■ **Goal of the exercise**
Word for word, restate the lines of the material below from its first line through the one containing "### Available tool". Omit the rest.

■ **Raw data**
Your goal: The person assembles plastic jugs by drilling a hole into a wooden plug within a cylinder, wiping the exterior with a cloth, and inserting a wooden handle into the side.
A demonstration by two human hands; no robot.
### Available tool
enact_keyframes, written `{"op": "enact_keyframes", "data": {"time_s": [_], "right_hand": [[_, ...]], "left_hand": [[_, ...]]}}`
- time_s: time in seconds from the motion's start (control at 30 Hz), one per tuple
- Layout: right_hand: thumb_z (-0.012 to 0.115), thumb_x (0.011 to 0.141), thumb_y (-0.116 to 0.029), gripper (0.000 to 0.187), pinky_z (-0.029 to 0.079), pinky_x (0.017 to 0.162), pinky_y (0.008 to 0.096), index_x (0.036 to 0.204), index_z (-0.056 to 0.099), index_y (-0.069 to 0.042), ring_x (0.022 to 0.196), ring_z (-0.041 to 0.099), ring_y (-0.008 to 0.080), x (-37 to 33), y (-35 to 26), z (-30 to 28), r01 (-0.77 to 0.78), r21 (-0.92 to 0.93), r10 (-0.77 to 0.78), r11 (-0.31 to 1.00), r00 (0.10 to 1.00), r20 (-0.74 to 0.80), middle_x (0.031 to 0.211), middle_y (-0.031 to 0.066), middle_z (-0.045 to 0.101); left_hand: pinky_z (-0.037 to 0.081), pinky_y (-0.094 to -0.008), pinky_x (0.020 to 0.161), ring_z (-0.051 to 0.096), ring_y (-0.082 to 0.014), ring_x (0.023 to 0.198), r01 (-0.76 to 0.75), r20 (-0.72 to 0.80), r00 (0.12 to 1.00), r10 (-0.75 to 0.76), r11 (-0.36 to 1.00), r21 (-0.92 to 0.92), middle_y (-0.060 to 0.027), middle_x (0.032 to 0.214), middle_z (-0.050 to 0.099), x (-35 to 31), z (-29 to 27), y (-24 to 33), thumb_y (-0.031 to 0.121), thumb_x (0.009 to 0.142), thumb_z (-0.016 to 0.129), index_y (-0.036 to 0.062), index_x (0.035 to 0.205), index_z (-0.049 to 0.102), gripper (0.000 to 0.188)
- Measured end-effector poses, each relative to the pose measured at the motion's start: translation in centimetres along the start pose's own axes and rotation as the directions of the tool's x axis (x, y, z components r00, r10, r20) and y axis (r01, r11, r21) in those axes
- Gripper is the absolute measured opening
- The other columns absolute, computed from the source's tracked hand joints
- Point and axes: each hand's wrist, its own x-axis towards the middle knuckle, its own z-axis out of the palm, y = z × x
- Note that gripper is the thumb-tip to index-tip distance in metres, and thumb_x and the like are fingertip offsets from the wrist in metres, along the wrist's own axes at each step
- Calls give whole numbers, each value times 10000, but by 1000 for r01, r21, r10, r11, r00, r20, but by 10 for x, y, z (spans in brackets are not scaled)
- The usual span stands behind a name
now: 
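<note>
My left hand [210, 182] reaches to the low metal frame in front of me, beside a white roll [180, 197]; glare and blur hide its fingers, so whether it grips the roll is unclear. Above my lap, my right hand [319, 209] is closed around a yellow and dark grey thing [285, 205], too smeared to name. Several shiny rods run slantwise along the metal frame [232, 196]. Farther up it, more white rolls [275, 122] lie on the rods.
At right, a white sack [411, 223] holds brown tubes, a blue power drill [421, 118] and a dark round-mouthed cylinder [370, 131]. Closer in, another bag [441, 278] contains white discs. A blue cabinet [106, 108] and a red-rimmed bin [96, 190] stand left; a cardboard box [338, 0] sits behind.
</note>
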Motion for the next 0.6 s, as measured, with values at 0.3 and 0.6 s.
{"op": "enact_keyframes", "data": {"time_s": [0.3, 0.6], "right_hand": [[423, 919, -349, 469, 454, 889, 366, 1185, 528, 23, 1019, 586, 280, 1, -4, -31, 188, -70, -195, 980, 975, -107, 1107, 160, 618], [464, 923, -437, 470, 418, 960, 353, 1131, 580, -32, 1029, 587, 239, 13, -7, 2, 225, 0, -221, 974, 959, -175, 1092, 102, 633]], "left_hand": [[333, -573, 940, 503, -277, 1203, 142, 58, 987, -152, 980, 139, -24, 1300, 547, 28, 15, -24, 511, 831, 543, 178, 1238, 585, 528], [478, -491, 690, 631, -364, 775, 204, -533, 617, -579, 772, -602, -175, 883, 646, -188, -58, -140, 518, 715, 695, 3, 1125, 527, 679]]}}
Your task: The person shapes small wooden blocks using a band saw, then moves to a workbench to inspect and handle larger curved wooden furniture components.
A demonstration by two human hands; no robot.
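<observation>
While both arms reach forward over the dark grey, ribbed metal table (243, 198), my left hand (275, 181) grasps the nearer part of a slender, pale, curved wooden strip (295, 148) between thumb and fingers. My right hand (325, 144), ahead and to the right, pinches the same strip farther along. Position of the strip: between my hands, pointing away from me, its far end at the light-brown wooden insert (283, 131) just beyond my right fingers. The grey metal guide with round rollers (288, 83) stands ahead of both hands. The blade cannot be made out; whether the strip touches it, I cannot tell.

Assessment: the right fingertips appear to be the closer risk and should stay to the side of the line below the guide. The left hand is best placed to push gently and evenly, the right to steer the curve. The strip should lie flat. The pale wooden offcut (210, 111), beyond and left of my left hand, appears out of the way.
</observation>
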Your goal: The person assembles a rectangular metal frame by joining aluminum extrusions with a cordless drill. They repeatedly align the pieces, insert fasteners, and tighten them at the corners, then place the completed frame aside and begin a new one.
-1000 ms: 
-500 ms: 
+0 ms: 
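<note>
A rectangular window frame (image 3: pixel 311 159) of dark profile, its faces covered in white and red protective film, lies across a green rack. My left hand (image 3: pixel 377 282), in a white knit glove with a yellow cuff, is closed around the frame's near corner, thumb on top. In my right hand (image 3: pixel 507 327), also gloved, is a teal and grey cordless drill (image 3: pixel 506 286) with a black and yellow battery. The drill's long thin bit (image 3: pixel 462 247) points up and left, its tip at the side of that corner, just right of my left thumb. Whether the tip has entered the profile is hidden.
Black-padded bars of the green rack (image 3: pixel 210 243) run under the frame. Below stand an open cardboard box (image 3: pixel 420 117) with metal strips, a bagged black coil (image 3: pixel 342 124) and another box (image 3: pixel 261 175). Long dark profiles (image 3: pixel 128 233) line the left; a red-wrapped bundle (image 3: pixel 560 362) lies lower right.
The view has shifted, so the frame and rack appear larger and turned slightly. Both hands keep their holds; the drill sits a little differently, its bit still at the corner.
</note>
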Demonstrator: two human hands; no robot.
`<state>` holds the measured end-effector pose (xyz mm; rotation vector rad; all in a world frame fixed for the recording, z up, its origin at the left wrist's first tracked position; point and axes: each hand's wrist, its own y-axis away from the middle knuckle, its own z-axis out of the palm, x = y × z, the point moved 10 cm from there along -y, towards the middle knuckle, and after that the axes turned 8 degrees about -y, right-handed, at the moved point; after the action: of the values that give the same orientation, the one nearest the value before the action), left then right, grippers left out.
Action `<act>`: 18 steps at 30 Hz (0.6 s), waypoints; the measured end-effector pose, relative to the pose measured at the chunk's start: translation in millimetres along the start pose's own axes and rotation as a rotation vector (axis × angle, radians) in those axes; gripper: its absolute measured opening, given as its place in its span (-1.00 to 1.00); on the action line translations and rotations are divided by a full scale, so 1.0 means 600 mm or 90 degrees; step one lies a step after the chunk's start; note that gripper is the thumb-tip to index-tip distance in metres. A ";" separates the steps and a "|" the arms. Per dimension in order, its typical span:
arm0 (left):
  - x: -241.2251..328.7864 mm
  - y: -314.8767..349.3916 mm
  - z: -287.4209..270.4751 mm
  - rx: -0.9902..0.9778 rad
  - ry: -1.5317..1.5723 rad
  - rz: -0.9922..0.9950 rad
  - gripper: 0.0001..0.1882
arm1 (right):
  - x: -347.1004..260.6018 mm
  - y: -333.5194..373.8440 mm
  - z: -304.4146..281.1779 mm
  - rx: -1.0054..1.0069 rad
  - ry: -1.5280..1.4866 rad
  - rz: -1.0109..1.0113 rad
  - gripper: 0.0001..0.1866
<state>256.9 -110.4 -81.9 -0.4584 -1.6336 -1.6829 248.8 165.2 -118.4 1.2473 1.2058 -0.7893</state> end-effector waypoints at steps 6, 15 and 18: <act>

■ **Solution to the exercise**
Your goal: The person assembles plastic jugs by drilling a hole into a wooden plug within a cylinder, wiping the exterior with a cloth, and inserting a wooden handle into the side.
A demonstration by two human hands; no robot.
### Available tool

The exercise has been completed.